A ministra do Turismo, Investimentos e Desenvolvimento Empresarial, Leonesa Fortes, assegura que o principal entrave para o desenvolvimento do sector nas ilhas do norte está espalmado na falta de financiamento para os projectos. Uma afirmação feita durante a abertura, nesta quinta-feira do “Mindelo Meeting Point” que quer relançar os destinos São Vicente, Santo Antão e São Nicolau a investidores nacionais e estrangeiros.

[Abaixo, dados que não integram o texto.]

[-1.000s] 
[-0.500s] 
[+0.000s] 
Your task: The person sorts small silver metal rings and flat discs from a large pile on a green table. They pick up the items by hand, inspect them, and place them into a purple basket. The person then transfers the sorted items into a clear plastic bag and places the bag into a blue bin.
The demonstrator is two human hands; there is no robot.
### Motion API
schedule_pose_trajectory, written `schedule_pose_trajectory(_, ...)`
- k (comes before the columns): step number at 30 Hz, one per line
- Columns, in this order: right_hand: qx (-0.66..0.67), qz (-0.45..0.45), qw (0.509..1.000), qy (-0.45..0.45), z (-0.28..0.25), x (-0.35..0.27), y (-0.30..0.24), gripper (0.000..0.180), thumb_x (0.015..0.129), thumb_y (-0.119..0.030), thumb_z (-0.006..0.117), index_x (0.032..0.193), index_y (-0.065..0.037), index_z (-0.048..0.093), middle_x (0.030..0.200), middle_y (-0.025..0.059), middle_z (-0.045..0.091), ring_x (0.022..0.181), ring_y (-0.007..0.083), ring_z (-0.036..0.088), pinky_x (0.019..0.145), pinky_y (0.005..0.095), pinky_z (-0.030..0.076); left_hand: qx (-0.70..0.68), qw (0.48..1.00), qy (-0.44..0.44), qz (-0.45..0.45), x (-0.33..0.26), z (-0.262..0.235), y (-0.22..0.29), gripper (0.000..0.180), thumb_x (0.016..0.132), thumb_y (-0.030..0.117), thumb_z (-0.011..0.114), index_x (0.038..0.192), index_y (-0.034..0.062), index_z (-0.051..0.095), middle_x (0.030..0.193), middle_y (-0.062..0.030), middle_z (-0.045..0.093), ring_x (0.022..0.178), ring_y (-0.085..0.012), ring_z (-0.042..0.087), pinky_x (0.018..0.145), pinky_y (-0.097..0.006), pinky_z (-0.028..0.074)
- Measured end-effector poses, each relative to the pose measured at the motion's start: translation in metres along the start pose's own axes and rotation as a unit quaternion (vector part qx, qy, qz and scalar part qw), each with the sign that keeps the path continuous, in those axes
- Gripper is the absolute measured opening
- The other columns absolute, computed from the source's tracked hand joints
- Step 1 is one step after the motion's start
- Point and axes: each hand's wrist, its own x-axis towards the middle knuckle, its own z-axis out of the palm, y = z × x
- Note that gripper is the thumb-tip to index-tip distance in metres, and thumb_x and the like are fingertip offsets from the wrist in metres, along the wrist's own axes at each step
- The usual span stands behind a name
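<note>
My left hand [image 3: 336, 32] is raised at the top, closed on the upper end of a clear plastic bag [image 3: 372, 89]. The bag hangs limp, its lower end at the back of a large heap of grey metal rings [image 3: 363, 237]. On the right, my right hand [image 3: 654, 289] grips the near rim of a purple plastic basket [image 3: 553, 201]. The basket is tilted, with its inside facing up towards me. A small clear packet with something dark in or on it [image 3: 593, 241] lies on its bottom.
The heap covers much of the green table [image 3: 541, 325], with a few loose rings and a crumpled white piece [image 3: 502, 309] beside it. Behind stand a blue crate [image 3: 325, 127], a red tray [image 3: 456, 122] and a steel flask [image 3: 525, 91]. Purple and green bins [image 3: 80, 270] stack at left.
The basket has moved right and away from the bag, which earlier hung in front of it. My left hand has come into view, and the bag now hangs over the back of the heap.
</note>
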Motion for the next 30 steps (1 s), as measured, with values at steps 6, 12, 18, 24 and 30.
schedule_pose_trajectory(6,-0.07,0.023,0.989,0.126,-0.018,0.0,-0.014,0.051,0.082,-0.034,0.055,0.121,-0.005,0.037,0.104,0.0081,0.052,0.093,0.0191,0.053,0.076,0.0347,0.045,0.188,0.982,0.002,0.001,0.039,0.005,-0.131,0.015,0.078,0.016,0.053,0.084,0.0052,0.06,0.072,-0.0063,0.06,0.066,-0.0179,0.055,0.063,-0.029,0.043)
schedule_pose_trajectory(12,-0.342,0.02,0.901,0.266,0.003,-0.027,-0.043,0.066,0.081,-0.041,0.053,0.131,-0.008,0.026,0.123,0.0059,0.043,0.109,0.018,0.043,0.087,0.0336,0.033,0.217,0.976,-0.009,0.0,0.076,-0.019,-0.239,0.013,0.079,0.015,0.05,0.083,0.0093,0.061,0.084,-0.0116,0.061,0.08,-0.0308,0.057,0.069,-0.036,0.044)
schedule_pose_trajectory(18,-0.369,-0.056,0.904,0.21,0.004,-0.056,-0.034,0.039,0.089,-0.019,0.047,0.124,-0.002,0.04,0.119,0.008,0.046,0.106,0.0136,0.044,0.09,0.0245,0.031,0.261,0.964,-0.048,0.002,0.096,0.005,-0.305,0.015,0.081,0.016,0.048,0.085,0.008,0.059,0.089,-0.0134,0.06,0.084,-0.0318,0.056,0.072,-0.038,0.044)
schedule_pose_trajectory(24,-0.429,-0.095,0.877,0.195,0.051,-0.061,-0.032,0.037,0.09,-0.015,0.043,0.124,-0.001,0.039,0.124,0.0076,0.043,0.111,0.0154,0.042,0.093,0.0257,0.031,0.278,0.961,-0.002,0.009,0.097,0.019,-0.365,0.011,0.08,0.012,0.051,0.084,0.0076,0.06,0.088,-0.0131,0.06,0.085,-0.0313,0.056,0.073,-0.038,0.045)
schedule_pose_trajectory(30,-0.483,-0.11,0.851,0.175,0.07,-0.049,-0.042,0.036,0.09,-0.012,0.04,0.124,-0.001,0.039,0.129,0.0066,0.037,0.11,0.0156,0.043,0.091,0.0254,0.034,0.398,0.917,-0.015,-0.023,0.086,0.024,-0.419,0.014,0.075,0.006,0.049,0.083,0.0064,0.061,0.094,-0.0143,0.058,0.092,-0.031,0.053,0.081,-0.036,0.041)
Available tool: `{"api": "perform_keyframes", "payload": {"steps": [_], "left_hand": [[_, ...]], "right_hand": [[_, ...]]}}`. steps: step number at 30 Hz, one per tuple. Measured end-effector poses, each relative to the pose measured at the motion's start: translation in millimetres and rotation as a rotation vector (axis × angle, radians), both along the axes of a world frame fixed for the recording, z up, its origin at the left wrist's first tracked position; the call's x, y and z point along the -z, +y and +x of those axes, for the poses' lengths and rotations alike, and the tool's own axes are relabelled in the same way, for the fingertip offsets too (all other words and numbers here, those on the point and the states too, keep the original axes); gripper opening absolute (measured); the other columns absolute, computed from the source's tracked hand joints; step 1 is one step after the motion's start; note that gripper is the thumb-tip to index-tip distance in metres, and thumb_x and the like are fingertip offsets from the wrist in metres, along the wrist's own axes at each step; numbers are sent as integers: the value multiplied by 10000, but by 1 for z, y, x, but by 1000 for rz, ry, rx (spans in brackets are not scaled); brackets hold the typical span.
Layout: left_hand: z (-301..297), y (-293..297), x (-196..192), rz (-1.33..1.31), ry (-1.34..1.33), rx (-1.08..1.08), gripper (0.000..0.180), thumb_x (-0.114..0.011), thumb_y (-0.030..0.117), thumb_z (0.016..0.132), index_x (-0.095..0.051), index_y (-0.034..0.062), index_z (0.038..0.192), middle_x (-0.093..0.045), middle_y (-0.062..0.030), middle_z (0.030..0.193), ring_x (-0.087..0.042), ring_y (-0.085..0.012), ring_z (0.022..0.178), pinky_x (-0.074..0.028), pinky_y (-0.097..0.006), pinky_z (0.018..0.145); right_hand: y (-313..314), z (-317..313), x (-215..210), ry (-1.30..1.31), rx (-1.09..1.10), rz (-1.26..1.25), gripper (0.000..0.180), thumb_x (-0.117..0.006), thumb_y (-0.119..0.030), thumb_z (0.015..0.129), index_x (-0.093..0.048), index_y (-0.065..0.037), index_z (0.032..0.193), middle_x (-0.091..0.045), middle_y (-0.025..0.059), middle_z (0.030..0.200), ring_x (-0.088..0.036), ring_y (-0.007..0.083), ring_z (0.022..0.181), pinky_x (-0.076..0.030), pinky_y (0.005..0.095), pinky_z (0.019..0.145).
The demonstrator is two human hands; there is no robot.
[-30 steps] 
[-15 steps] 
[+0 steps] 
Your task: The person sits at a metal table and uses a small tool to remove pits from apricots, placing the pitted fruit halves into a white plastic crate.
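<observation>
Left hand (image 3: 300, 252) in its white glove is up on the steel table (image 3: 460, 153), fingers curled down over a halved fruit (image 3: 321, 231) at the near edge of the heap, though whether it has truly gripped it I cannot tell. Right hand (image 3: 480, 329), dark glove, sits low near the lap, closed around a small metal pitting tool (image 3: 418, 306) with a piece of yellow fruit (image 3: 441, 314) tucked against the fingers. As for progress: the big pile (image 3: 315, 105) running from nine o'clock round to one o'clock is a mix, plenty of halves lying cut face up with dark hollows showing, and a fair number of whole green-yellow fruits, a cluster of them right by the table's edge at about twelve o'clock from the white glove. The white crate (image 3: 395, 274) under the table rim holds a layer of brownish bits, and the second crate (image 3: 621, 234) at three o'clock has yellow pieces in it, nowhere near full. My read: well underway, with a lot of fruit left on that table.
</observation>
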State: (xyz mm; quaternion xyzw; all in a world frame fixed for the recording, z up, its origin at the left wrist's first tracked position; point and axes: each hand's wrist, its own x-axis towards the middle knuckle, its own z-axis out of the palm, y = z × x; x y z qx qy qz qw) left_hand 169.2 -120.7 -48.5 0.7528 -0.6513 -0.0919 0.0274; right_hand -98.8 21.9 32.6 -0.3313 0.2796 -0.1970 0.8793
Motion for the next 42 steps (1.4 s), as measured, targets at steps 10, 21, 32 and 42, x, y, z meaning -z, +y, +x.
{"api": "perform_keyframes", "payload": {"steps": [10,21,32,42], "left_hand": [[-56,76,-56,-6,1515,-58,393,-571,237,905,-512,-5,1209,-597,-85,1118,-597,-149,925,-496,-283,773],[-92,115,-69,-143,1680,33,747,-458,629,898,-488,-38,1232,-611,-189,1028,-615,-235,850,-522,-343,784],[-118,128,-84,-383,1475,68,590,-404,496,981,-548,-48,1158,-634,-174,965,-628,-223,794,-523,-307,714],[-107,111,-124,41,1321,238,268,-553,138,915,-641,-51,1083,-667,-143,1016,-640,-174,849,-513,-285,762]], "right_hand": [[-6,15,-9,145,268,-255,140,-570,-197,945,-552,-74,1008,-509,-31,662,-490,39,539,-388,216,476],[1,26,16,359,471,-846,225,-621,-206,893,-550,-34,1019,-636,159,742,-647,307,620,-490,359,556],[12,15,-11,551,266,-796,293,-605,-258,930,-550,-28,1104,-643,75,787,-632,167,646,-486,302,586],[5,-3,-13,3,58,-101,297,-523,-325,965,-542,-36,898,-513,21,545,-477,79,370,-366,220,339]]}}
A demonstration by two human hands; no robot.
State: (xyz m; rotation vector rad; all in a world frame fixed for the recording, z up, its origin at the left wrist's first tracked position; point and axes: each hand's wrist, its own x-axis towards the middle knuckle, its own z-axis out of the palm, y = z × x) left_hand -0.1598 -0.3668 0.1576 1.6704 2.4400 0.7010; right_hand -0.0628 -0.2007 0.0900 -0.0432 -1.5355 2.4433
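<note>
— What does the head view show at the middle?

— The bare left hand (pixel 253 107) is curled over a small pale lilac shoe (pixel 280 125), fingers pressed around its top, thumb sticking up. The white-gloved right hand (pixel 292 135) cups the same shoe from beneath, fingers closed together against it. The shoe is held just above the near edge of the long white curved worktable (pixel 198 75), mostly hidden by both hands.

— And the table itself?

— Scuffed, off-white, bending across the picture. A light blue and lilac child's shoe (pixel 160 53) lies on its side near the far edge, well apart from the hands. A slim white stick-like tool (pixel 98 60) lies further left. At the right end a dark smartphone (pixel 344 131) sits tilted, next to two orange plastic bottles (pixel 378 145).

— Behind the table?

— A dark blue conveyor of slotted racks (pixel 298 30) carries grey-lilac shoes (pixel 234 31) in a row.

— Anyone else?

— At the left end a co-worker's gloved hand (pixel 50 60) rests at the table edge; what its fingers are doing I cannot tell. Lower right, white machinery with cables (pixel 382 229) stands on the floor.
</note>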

Leonesa Fortes afirma ser consensual que o desenvolvimento turístico de Cabo Verde depende de ofertas, produtos e serviços e ainda infra-estruturas físicas que atraem de maneira sustentável novos e recorrentes turistas. No entanto aponta a falta de financiamento como o constrangimento principal. “ Também sabemos que dificilmente este será obtido através dos tradicionais empréstimos bancários, tanto a nível nacional como internacional, o que significa que novos instrumentos e novos mecanismos financeiros terão de ser encontrados. E a operacionalização dos novos instrumentos financeiros deverá passar necessariamente pelo estabelecimento de parcerias  que envolvem os bancos comerciais, a bolsa de valores e parceiros e especialistas internacionais”, garante a responsável pelo MTIDE.
Nessa senda, Fortes coloca o Governo com um papel preponderante de reunir todas a s partes necessárias. “Sem a realização de negócios não pode haver turismo e desenvolvimento. O Governo de Cabo Verde está ciente disso, por isso reserva-se a si o papel de facilitador, criando as condições necessárias para atrair e fixar os investimentos nacionais e internacionais”.
Uma atitude  que pode beneficiar as ilhas do norte, que conforme a ministra do turismo encerram um grande e diversificado potencial, sendo como prova disso a existência de vários projectos turísticos e o interesse crescente de investidores e operadores globais para o grupo desta ilhas. Por isso, coloca-se como prioritário “a recuperação dos projectos turísticos  que a crise financeira internacional adiou”, uma vez que irão contribuir “de forma decisiva para o desenvolvimento dessas ilhas e de Cabo Verde, para combater a pobreza o desemprego e para garantir um futuro risonho para as gerações futuras”, salienta Leonesa Fortes.
O acto que aconteceu na Academia Jotamont, e que reunir várias entidades nacionais e estrangeiros, contou ainda com os discursos do presidente da Câmara Municipal de São Vicente, Augusto Neves, do presidente da Cãmara de Turismo de Cabo Verde, Gualberto do Rosário e com o do presidente da Cãmara de Comércio de Barlavento, Belarmino Lucas. Todos esses intervenientes que declararam ser urgente voltar a atenção para o norte do país.